Copy out, from the data below, each line in which the word "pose" occurs.

======== Stored data

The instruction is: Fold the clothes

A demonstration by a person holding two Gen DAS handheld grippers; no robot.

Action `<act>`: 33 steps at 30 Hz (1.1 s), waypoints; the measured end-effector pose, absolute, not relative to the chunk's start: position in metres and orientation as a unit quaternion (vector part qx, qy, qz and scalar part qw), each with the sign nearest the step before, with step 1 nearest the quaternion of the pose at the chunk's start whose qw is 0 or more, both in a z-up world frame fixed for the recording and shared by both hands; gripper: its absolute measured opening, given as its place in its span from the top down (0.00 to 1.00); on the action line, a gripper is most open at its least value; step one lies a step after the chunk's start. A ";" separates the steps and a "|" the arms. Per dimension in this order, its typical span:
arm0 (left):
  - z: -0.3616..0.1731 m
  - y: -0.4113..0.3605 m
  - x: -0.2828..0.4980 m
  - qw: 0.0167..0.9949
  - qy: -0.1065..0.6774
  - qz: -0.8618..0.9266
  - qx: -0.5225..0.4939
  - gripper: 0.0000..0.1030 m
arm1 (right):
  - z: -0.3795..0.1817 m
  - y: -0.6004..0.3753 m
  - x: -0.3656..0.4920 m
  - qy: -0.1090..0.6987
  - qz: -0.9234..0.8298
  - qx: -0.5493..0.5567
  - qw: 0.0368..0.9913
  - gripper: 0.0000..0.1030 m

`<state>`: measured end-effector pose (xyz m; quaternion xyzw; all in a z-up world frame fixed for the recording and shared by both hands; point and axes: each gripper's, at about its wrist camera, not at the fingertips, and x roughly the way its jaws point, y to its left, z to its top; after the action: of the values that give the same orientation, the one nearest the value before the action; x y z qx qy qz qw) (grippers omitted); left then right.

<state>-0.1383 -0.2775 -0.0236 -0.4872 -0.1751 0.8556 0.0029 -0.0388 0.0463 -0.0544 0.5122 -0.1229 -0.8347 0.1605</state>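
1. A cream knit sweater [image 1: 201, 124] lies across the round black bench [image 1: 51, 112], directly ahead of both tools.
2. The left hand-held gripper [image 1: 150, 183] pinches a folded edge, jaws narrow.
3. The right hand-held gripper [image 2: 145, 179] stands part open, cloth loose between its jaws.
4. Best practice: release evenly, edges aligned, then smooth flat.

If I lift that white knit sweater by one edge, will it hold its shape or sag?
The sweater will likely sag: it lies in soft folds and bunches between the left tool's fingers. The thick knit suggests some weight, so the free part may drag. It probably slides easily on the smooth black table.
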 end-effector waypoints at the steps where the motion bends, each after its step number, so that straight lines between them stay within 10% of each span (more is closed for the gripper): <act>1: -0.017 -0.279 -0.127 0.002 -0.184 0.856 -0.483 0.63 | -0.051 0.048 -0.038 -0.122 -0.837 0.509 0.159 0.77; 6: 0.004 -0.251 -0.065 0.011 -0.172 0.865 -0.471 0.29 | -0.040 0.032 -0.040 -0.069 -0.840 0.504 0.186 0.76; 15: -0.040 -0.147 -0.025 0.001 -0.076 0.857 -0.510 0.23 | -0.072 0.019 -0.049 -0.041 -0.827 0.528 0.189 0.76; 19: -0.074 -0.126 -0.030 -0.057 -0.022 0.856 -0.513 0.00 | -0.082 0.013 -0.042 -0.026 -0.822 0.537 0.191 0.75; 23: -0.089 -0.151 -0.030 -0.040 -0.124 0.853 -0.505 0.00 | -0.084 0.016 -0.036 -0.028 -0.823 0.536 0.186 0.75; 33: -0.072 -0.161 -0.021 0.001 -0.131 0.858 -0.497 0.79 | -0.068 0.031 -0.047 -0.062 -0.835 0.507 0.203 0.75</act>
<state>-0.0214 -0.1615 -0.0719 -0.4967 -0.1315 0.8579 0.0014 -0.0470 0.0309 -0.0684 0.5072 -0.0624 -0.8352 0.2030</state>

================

Reply to the exercise:
Action `<act>`: 33 steps at 30 Hz (1.1 s), waypoints; the measured end-effector pose, absolute, not relative to the chunk's start: position in metres and orientation as a unit quaternion (vector part qx, qy, qz and scalar part qw), each with the sign nearest the step before, with step 1 nearest the quaternion of the pose at the chunk's start whose qw is 0 or more, both in a z-up world frame fixed for the recording and shared by both hands; gripper: its absolute measured opening, given as its place in its span from the top down (0.00 to 1.00); on the action line, a gripper is most open at its least value; step one lies a step after the chunk's start. A ";" separates the steps and a "|" the arms. Per dimension in this order, its typical span:
`<state>`: measured end-effector pose (xyz m; quaternion xyzw; all in a z-up world frame fixed for the recording and shared by both hands; point and axes: each gripper's, at about its wrist camera, not at the fingertips, and x roughly the way its jaws point, y to its left, z to its top; after the action: of the values that give the same orientation, the one nearest the value before the action; x y z qx qy qz qw) (grippers omitted); left then right.

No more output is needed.